November, Blackford County, Indiana
Daylight Savings Time has come to an end
and I find myself grateful
to live on the western-most edge
of the Eastern Standard zone,
where the light—the sun and all it shines on—
stays a little longer.
Yet sometimes, driving home at dusk,
I feel the urge to pull over, park,
get out, enter the vast fields of corn stubble
along Route 26, walk in the mud
toward the patch of woods on the horizon.
As the poet said:
promises to keep, etc.
But what of this desire
to be swallowed by darkness,
out of reach of fluorescent lights,
streetlights, headlights, God forbid screens,
to render useless nearly everything
except one’s own dumb presence,
the wind, and whatever creatures
scurry about?
I don’t pull over, of course, don’t get out.
I go home
where everything looks right,
where everything is just as it should be
except my animal heart
lost in the thicket,
burrowing deeper toward the core.
Daniel Bowman Jr is the author of A Plum Tree in Leatherstocking Countryand Notes from the Spectrum (Brazos Press, 2021).

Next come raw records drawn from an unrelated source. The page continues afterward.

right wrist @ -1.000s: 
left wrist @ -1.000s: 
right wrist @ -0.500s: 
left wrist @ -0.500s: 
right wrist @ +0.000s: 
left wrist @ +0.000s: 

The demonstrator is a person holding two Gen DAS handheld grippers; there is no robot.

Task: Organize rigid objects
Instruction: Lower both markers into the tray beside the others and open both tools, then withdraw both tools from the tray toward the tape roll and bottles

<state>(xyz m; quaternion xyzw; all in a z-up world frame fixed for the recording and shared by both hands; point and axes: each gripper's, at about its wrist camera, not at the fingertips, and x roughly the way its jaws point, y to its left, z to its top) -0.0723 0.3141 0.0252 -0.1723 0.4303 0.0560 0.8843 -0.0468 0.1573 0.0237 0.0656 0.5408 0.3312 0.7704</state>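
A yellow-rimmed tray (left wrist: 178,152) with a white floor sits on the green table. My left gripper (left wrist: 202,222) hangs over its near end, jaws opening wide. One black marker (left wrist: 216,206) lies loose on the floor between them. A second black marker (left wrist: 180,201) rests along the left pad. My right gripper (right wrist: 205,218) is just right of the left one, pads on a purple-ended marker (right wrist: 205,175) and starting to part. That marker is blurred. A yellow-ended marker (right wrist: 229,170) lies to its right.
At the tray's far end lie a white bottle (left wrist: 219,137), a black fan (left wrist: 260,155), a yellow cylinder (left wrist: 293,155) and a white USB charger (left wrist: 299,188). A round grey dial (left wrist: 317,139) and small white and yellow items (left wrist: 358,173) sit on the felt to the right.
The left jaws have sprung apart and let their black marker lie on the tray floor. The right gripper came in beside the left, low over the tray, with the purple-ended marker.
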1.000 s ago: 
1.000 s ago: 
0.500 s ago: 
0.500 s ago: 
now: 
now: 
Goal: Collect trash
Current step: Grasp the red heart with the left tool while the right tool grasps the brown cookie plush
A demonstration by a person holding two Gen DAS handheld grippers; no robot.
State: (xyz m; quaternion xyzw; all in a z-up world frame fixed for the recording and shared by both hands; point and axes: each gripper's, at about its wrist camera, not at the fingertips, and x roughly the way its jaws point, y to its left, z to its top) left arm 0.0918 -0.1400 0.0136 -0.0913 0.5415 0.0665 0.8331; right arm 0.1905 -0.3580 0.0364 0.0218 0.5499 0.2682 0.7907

A native New Yorker, he lives in Indiana, where he is Associate Professor of English at Taylor University and Editor-in-chief of Relief: A Journal of Art & Faith.
Good to read a poem which is truthful and straightforward – not bogged down with verbosity. What, though, is the reference to ‘promises to keep’? (Forgive my ignorance! I may know once my memory is prompted.)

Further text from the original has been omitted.